# Task statement
Return every line of the listing that includes the string "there".

# The data
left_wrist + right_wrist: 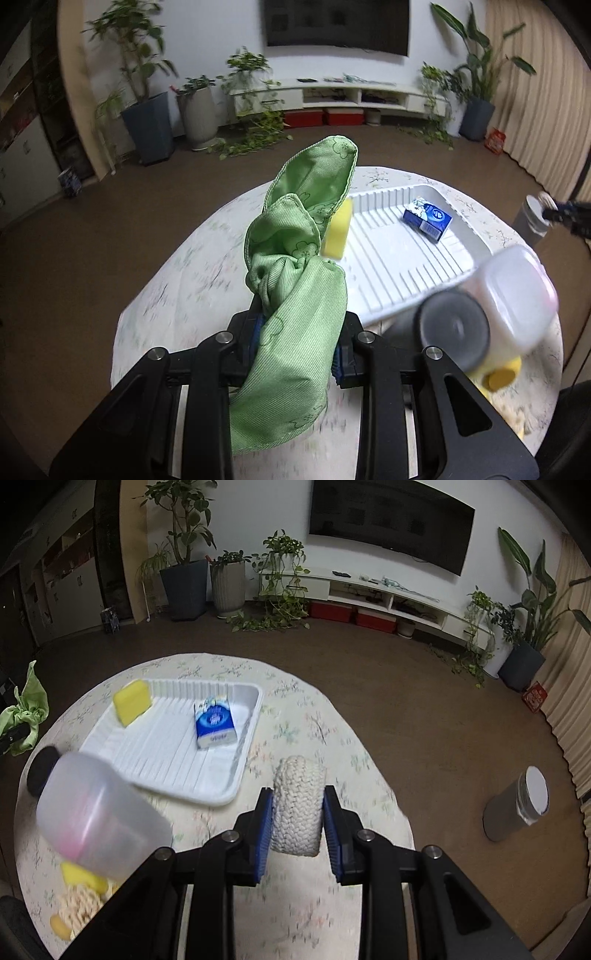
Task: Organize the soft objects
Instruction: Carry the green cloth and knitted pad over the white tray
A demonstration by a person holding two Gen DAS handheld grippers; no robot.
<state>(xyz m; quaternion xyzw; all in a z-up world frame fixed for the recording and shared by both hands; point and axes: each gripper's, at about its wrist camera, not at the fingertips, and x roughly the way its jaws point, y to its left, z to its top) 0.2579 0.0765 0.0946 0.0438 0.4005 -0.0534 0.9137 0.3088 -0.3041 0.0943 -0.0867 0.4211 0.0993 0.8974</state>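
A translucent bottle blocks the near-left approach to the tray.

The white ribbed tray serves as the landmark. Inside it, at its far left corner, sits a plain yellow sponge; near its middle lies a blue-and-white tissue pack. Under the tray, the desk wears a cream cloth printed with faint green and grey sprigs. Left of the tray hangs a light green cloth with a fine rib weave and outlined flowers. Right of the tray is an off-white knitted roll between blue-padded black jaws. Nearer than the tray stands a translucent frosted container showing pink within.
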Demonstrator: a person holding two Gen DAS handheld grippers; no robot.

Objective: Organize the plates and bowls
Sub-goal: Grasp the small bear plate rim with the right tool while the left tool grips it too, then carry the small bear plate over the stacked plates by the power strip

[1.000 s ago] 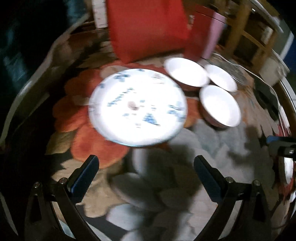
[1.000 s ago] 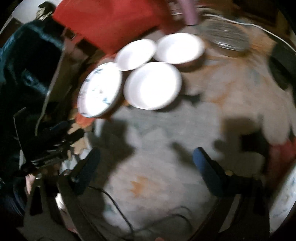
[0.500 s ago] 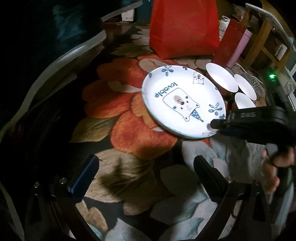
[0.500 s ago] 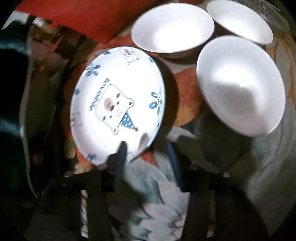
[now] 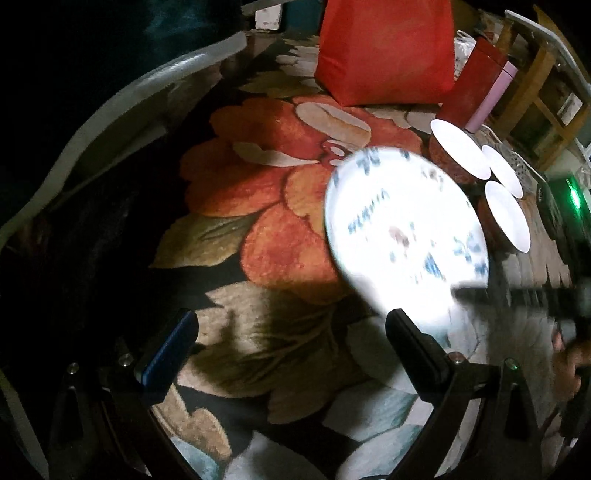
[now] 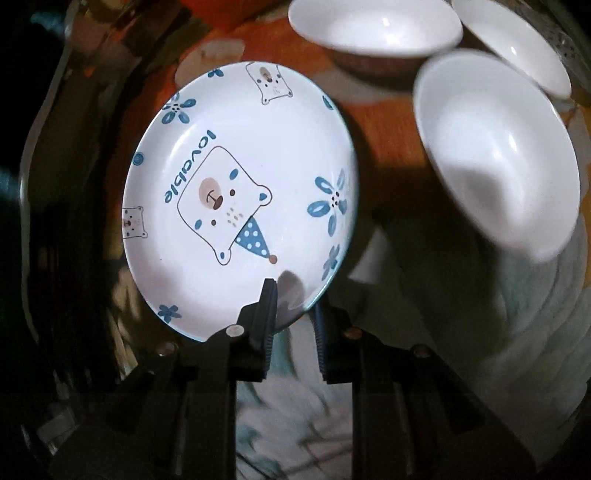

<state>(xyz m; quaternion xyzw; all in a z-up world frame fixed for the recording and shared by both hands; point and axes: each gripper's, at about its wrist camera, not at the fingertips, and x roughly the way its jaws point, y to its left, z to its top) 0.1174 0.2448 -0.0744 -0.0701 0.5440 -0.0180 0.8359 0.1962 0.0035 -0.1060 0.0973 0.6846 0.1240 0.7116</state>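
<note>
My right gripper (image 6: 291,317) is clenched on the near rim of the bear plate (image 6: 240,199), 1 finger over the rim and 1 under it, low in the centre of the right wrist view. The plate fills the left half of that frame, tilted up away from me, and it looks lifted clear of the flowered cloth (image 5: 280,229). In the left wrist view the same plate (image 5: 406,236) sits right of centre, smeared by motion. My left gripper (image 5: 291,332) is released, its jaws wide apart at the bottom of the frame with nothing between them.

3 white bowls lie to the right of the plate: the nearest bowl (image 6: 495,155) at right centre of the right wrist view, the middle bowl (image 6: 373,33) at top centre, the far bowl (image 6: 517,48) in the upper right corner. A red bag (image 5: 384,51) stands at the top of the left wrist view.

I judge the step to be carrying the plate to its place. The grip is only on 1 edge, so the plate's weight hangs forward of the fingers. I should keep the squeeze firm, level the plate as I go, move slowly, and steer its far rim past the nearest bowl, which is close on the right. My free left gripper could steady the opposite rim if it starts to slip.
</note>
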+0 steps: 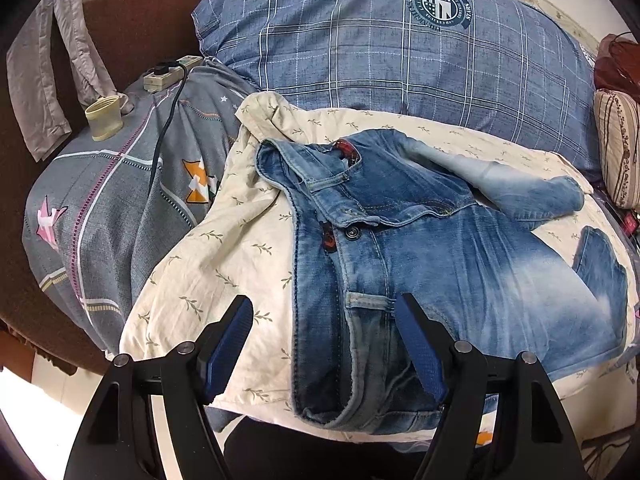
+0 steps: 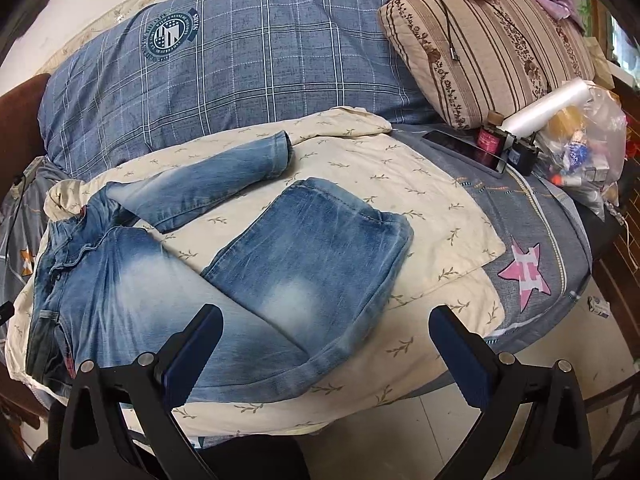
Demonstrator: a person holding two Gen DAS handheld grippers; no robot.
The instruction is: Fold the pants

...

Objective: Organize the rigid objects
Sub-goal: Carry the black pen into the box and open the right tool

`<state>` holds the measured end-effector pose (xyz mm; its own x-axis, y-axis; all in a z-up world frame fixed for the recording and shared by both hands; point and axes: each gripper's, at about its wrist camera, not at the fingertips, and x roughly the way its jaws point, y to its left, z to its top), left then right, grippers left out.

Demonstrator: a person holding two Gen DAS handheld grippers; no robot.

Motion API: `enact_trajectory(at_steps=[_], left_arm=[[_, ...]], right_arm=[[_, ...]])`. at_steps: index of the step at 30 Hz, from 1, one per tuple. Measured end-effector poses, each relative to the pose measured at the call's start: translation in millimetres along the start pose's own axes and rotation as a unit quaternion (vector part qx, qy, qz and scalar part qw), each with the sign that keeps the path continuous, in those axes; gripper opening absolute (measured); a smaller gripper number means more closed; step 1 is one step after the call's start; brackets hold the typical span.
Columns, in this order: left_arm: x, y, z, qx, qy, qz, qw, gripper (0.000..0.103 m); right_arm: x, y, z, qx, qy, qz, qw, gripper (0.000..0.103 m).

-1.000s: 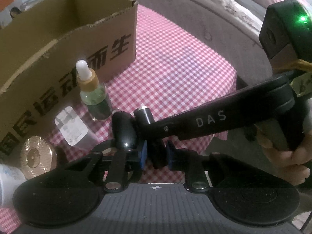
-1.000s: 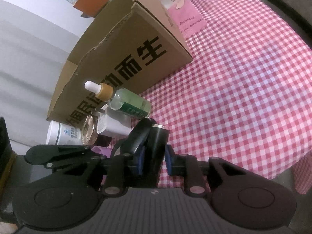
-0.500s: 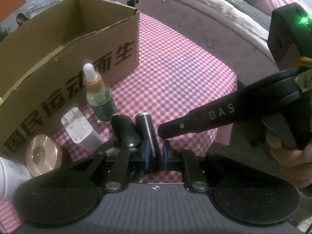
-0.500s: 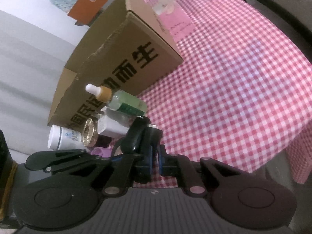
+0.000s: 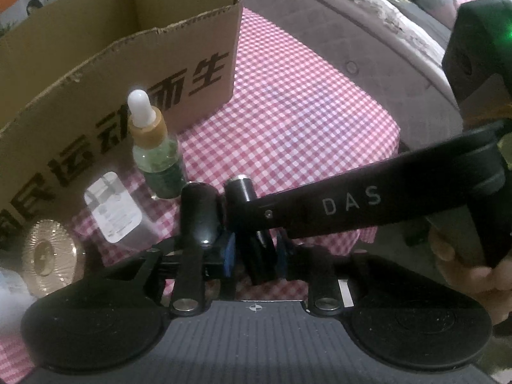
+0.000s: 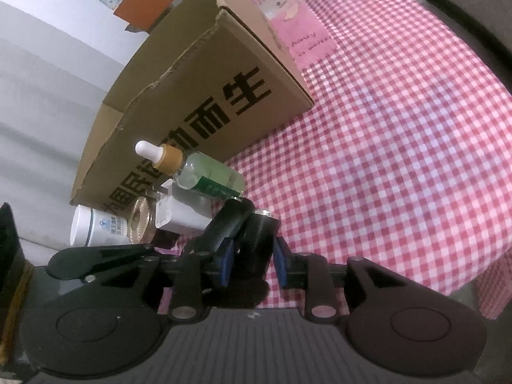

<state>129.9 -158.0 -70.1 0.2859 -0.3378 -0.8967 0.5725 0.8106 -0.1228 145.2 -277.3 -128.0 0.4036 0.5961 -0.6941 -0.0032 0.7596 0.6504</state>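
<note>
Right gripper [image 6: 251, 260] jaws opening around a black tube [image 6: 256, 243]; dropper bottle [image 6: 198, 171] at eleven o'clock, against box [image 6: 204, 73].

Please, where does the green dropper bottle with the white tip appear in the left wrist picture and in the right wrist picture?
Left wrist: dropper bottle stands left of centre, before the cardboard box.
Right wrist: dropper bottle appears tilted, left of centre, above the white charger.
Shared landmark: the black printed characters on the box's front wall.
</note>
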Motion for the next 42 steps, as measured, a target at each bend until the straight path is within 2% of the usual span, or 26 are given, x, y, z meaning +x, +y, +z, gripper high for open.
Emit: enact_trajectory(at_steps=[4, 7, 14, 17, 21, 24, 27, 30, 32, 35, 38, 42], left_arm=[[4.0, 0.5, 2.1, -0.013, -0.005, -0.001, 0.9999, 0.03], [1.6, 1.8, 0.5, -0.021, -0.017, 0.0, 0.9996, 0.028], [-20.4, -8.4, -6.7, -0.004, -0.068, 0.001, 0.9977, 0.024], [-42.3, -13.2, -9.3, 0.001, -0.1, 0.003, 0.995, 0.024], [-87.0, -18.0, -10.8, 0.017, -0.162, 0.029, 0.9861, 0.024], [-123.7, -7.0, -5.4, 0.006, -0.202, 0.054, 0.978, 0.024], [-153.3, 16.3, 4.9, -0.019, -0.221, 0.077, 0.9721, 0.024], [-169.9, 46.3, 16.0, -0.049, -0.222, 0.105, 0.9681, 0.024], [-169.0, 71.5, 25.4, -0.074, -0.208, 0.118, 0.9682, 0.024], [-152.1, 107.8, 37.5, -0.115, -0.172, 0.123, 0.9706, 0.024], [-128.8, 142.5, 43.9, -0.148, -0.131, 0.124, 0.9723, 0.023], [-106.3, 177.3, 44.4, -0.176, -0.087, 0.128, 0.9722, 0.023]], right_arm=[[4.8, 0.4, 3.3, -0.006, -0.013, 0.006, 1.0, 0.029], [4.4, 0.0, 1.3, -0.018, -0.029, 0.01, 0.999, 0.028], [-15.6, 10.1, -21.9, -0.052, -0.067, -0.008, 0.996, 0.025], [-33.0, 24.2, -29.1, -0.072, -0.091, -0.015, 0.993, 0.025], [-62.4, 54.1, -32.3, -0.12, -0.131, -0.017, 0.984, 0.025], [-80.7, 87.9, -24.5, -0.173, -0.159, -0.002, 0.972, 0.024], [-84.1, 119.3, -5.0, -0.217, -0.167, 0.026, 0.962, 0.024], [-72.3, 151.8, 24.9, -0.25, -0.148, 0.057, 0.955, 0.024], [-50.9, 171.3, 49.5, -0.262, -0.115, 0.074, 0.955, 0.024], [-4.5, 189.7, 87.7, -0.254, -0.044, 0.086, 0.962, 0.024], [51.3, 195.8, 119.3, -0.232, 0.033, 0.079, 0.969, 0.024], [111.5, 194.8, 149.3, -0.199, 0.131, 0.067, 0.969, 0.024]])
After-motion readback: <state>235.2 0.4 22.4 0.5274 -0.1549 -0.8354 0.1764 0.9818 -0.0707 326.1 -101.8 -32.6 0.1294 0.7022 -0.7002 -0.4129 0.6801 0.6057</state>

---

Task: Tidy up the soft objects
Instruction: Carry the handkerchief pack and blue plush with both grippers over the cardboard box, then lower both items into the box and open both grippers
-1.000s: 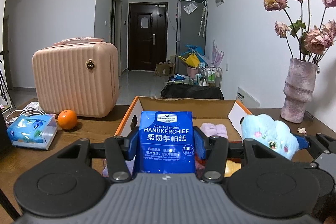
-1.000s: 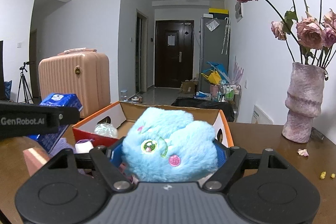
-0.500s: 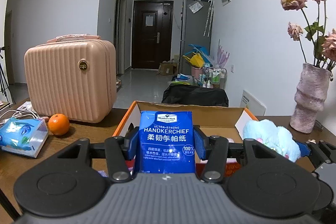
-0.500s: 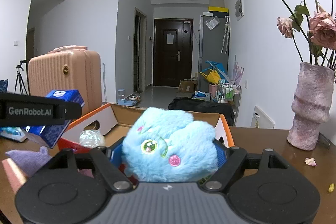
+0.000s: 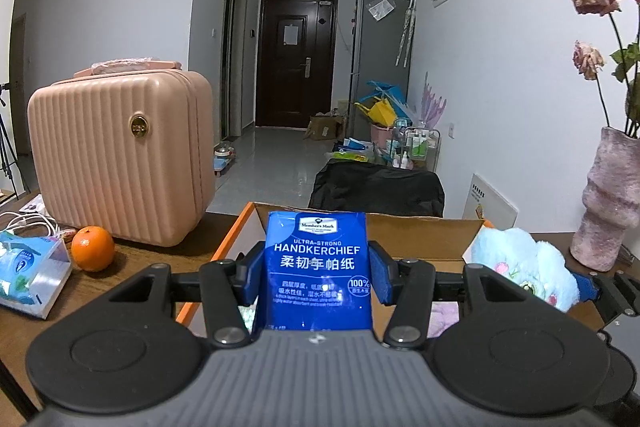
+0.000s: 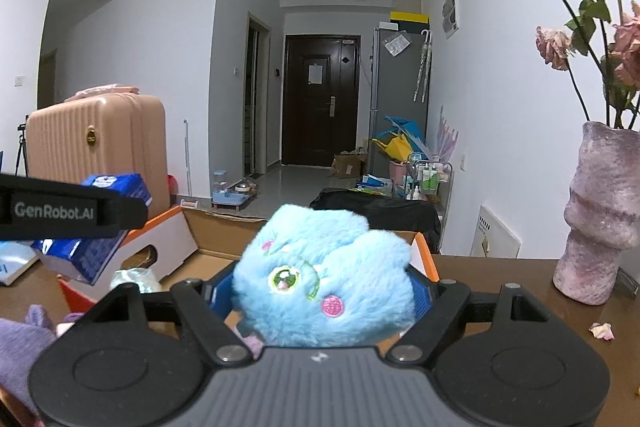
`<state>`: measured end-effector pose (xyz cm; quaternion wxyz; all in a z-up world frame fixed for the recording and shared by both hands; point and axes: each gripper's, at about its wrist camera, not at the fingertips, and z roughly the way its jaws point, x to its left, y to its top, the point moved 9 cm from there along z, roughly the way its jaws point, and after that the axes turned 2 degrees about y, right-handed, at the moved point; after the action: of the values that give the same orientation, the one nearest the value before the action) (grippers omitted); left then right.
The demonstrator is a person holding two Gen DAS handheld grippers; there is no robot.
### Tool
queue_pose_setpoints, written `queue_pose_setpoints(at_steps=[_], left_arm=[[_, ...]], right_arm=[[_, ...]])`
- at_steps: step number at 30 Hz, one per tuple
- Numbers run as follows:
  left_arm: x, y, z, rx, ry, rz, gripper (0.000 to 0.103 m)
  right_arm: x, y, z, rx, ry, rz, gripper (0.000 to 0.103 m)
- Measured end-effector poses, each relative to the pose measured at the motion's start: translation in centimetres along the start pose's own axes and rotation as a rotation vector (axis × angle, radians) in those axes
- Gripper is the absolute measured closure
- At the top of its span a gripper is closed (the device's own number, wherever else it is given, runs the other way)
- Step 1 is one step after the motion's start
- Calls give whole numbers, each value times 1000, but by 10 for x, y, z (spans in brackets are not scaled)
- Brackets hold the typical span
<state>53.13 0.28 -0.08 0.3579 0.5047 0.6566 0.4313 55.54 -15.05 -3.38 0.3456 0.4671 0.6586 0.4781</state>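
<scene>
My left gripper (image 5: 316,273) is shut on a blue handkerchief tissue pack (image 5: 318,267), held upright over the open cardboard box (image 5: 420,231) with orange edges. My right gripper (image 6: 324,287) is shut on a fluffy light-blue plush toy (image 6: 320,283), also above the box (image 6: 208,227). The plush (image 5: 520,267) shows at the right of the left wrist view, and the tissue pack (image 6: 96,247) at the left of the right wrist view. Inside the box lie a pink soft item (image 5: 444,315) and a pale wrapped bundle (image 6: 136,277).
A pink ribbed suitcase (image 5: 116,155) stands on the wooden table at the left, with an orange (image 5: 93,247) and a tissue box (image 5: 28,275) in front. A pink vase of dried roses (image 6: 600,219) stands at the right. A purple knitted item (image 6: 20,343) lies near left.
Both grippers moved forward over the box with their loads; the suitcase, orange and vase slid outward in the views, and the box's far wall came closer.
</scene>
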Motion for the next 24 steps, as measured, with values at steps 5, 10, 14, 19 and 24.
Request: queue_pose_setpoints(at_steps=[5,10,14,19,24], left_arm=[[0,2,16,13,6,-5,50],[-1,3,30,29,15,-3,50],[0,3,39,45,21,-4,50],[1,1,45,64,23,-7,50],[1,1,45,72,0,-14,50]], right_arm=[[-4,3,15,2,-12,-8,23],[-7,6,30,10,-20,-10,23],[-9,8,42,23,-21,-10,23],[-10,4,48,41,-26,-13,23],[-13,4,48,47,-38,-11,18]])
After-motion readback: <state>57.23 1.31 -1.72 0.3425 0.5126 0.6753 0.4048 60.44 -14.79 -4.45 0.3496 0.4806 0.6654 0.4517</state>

# Worked solution
`<state>`: measured end-effector pose (xyz cm; quaternion wxyz; all in a z-up world frame fixed for the recording and shared by both hands; point and axes: each gripper's, at about its wrist camera, not at the fingertips, and z roughly the way its jaws point, x to its left, y to its top, the point moved 9 cm from there along z, roughly the way its jaws point, and after that the axes turned 2 degrees about y, right-handed, at the moved point; after the action: of the values that give the same orientation, the one nearest the value before the action) (grippers omitted); left then right.
The demonstrator is a person holding two Gen DAS handheld grippers; there is no robot.

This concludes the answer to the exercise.